And so then you've already thrown the election into the area of not being able to be considered free and fair.
But, in fact, the election last year, as I say, I wasn't there, but the Americans predictably and the Colombians and all this sort of, as you say, the right-wing government in Latin America who are lined up with the U.S., they all said they were sham elections.
But there was the other side of the coin.
There was Russian and Chinese and other monitors there who said, you know, they were OK.
There was no problem.
There was not enough of a problem to delegitimize the result.
So, you know, at best, I would say it's a disputed election.
But as you point out, the other guy didn't run.
Interestingly enough, the first thing he did after proclaiming himself president was promise that he was going to privatize the oil to the U.S.
I'm sure that's just a coincidence.
My God, he said that publicly?
Like, that's my plan.
Yeah, yeah.
I can call it up and send it over to you.
Amazing.
And, you know, one of the things that Palacis always said is that the Kochs, for their part, they've always gotten along with the Venezuelans and that even at the height of all the Chavista rhetoric and what have you, that they always did business just fine.
A big part of the politics of the whole Keystone pipeline is that, as you were saying, the Venezuelan oil is a very poor quality.

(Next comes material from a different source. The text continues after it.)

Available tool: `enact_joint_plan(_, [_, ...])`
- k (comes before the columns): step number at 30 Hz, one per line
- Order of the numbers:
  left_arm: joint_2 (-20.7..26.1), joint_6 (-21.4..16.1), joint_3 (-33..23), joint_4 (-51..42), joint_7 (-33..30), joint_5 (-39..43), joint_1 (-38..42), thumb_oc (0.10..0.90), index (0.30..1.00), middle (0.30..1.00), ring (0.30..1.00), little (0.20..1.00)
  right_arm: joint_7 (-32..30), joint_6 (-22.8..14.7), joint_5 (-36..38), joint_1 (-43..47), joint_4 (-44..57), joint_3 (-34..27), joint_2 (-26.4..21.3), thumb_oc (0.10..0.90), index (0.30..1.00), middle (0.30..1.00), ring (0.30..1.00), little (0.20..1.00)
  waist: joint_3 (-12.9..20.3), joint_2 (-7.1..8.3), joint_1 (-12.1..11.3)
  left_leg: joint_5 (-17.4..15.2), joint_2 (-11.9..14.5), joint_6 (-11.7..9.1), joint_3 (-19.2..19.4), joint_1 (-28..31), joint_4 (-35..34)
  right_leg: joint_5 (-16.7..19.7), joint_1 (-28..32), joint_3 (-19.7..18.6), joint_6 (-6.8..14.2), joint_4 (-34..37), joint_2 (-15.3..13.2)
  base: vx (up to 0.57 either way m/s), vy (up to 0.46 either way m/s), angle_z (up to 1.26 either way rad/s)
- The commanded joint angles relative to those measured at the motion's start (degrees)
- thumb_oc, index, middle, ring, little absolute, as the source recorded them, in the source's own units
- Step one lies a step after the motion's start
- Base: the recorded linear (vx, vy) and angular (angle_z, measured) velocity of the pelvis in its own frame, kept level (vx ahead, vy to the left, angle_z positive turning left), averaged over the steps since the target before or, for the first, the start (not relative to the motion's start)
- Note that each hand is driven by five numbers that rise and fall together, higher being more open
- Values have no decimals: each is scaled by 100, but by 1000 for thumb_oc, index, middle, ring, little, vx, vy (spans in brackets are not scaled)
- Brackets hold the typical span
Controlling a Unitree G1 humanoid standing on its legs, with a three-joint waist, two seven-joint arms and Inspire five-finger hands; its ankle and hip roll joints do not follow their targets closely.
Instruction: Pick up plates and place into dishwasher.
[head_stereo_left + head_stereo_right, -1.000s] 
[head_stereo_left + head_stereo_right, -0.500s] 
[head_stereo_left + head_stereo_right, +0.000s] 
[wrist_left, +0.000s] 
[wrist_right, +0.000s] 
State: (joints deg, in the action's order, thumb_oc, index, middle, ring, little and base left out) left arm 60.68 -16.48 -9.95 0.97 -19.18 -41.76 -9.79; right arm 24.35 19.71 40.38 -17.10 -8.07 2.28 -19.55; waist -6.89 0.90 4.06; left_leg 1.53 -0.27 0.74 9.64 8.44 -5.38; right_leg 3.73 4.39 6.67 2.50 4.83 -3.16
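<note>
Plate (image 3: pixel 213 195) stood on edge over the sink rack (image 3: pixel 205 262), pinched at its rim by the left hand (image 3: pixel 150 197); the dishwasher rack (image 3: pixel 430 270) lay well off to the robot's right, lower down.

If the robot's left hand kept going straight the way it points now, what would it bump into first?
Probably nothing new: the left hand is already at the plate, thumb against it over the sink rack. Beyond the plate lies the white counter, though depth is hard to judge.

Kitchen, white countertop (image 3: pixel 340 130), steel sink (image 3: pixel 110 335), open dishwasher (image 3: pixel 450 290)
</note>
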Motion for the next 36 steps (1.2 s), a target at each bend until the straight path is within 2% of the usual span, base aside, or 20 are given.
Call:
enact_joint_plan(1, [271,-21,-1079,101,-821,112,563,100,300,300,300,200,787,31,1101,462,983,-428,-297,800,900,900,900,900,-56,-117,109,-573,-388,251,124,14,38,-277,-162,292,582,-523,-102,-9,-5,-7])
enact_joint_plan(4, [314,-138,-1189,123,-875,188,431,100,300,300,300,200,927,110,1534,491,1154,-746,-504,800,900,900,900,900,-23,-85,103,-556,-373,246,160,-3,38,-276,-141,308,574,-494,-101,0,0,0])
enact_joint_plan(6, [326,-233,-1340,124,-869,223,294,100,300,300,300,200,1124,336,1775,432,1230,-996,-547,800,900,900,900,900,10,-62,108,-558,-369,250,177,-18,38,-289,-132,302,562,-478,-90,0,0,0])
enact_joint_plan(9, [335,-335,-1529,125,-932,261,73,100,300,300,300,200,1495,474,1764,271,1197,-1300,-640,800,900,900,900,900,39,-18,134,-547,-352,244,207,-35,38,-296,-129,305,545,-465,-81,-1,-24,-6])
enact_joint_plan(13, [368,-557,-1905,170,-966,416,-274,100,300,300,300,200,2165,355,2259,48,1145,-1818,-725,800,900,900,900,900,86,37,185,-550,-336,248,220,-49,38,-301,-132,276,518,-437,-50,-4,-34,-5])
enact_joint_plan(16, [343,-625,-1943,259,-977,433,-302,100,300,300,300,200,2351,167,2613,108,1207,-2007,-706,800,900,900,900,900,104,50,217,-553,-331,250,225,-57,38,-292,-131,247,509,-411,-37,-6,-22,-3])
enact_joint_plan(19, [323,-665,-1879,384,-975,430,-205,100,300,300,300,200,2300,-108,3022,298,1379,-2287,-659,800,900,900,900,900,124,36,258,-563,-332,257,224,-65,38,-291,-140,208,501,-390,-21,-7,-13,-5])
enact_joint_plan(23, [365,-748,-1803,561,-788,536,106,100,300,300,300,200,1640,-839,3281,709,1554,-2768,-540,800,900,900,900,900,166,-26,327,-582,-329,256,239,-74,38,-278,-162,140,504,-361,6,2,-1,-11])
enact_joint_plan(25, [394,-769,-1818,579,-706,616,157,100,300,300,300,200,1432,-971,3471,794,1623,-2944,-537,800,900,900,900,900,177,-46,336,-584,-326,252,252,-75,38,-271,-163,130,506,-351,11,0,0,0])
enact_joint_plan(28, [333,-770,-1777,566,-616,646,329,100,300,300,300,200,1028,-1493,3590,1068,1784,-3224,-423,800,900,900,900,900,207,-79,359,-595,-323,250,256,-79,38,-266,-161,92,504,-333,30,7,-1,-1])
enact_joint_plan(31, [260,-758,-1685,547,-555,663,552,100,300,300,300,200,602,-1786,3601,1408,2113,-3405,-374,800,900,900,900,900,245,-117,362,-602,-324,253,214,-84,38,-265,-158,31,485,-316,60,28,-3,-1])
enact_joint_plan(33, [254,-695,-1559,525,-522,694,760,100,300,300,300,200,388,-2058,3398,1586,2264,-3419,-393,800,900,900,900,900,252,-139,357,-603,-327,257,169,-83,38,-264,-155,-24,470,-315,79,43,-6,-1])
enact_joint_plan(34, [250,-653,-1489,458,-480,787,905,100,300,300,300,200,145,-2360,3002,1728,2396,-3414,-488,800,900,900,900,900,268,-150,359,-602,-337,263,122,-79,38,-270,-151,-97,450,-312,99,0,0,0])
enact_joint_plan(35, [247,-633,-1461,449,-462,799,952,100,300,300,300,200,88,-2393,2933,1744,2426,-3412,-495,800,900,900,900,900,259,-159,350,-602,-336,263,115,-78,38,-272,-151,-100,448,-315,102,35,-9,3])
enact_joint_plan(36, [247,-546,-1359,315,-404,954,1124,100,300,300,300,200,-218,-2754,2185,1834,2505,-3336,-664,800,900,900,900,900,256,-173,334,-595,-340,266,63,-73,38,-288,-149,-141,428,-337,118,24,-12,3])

So you need a very specialized kind of refinery.
And only the Kochs in the USA, there's only one refinery that's tooled to handle that heavy crude, and that's in Corpus Christi.
But you also have that same kind of heavy crude in Canada, and so somehow you've got to get it down to Corpus Christi, or else the Kochs have to build another plant up north somewhere.
And that's too expensive.
They would rather have the Keystone pipeline.
That's the key to that whole story, is they're trying to get it down.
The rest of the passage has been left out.